As shown in Figure 4, MRSA has the shortest route, followed by HHO, while EO and RSA are clearly trapped in a local optimum. As seen from Table 17, MRSA is the best among all the algorithms in terms of best cost, mean cost, and worst cost. This indicates that MRSA can consistently provide excellent solutions. Figure 5 shows the convergence curves of the four algorithms. MRSA has the fastest convergence speed and a higher convergence accuracy. Therefore, the introduction of multiple strategies makes the algorithm more comprehensive in its search, which greatly improves the search capability of MRSA and plans the least costly route.


Figure 5 
Convergence curves of four algorithms.

5. Conclusion

This paper proposes a novel variant of the reptile search algorithm, called MRSA. First, the adaptive chaotic reverse learning strategy combines the advantages of the reverse learning mechanism and chaotic mapping to enhance the population diversity. Second, the elite alternative pool strategy balances the exploitation and exploration capabilities by controlling the reference points followed by the population. Finally, the shifted distribution estimation strategy makes full use of the dominant population information to guide the direction of individual evolution, thus improving the performance of RSA. The superiority of MRSA was verified in 23 benchmark functions, IEEE CEC2017 benchmark functions, and robot path planning problems. The experimental results show that the adaptive chaotic reverse learning strategy can effectively improve the population diversity, among which tent mapping is the most effective. The MRSA outperforms the comparison algorithm in terms of convergence accuracy, convergence speed, and stability. The results of the multimodal functions F8–F23 among the 23 benchmark functions show that the elite alternative pool strategy balances algorithm exploitation and exploration effectively and prevents the algorithm from falling into a local optimum. The adaptive chaotic reverse learning strategy enhances the population diversity. The shifted distribution estimation strategy enhances the convergence speed and convergence accuracy of the algorithm by learning information about the dominant populations. In addition, the test results were analyzed using the Friedman test and the Wilcoxon signed-rank test. The statistical results show that MRSA is significantly more effective than the comparison algorithm.
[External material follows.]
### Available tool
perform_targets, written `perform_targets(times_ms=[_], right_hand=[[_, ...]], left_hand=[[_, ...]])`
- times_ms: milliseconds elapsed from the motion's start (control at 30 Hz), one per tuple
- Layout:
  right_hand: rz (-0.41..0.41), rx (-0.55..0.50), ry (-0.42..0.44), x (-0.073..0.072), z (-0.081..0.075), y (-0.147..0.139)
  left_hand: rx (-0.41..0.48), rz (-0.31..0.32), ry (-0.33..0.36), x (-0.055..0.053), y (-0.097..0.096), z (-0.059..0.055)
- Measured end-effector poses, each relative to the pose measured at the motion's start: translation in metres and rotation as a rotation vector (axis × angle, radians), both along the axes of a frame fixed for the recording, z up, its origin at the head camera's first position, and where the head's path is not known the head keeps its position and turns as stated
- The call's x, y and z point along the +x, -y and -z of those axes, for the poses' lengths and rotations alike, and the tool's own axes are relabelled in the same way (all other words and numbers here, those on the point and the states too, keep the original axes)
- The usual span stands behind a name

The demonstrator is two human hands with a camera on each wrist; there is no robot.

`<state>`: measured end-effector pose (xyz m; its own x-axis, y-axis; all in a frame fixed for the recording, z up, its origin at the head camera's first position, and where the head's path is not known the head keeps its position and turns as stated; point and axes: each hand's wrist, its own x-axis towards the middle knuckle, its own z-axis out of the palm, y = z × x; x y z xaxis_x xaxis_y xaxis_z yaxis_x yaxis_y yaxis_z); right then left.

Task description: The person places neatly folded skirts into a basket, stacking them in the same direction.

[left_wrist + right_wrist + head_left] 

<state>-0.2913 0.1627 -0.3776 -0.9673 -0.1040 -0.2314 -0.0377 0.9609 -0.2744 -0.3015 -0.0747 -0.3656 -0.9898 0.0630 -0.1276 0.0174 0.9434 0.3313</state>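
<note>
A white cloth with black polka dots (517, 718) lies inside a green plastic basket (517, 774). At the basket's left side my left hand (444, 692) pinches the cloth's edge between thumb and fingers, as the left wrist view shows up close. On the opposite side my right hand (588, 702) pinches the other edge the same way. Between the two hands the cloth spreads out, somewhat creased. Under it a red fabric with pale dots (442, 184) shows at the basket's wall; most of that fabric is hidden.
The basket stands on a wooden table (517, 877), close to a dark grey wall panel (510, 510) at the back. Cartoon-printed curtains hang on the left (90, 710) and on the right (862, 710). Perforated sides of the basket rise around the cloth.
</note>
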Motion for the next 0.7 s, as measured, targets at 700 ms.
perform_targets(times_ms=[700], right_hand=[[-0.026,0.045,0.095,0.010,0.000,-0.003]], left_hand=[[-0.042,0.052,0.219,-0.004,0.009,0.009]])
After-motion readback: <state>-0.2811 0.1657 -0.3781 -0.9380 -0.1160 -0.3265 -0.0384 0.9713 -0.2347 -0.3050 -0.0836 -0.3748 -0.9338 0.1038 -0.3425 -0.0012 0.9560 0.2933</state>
In a subsequent study, we plan to examine the following issues: First, the shifted distribution estimation strategy increases the computational cost of MRSA. Optimizing the algorithm structure and performance needs further investigation and discussion. Second, the capacity and composition of the elite replacement pool need to be further analyzed. Additionally, MRSA can be extended to multiobjective and binary versions. We will consider solving problems in image processing, industry, neural networks, text, and data mining as real-world optimization problems.

Data Availability

The data used to support the findings of this study are available from the corresponding author upon request.

Conflicts of Interest

The authors declare that there are no conflicts of interest regarding the publication of this paper.

Acknowledgments

This work was supported in part by the Reserve Leader Funding Project of Leading Talent Echelon of Heilongjiang Province of China under Grant 2501050628 and in part by the Science and Technology Innovation Team Project of Foshan City of China under Grant 2018IT100302.